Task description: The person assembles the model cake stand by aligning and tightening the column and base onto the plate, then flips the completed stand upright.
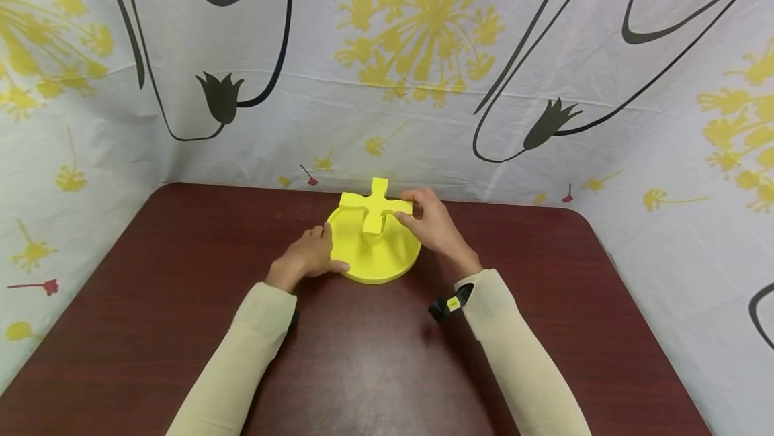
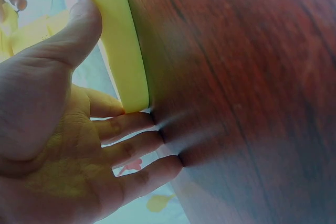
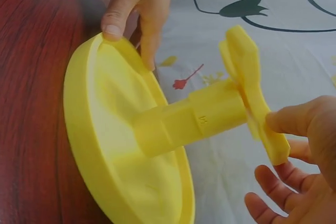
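Near the table's far edge stands a yellow plastic piece with a round, rimmed base. A thick post rises from its middle and carries a flat four-armed cross on top. At the base's left side my left hand holds the rim, its thumb over the edge and its fingers along the outside, some tips touching the tabletop in the left wrist view. My right hand pinches the cross's right arm between thumb and index finger; the other fingers are loosely bent below it.
The dark red-brown wooden table has rounded far corners. Right behind the yellow piece hangs a white cloth with yellow and grey flower prints, and it continues along both sides. A black strap device sits on the right wrist.
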Tool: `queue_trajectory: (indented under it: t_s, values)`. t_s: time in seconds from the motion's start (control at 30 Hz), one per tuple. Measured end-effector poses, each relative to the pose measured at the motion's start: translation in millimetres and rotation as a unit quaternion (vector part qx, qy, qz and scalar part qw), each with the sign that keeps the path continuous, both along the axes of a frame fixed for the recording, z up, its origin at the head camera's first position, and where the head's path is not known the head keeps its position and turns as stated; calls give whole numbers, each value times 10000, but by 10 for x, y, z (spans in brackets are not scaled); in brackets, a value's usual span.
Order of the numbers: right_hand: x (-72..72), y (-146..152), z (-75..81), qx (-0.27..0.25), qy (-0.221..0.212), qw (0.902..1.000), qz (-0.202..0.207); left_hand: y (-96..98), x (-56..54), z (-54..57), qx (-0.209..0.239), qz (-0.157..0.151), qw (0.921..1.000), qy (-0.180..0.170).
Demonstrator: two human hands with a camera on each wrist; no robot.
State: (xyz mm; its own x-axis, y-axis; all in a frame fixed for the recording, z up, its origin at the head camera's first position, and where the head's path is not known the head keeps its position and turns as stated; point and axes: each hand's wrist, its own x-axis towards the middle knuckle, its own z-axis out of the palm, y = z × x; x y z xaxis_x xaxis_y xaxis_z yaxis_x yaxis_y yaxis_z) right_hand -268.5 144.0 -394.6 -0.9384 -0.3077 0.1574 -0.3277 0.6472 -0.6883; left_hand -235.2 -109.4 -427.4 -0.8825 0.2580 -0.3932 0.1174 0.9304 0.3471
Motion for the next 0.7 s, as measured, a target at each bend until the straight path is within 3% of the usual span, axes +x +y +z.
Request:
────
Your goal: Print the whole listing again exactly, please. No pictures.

Written answer:
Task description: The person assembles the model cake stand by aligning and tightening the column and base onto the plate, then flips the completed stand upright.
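Near the table's far edge stands a yellow plastic piece with a round, rimmed base. A thick post rises from its middle and carries a flat four-armed cross on top. At the base's left side my left hand holds the rim, its thumb over the edge and its fingers along the outside, some tips touching the tabletop in the left wrist view. My right hand pinches the cross's right arm between thumb and index finger; the other fingers are loosely bent below it.
The dark red-brown wooden table has rounded far corners. Right behind the yellow piece hangs a white cloth with yellow and grey flower prints, and it continues along both sides. A black strap device sits on the right wrist.
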Tool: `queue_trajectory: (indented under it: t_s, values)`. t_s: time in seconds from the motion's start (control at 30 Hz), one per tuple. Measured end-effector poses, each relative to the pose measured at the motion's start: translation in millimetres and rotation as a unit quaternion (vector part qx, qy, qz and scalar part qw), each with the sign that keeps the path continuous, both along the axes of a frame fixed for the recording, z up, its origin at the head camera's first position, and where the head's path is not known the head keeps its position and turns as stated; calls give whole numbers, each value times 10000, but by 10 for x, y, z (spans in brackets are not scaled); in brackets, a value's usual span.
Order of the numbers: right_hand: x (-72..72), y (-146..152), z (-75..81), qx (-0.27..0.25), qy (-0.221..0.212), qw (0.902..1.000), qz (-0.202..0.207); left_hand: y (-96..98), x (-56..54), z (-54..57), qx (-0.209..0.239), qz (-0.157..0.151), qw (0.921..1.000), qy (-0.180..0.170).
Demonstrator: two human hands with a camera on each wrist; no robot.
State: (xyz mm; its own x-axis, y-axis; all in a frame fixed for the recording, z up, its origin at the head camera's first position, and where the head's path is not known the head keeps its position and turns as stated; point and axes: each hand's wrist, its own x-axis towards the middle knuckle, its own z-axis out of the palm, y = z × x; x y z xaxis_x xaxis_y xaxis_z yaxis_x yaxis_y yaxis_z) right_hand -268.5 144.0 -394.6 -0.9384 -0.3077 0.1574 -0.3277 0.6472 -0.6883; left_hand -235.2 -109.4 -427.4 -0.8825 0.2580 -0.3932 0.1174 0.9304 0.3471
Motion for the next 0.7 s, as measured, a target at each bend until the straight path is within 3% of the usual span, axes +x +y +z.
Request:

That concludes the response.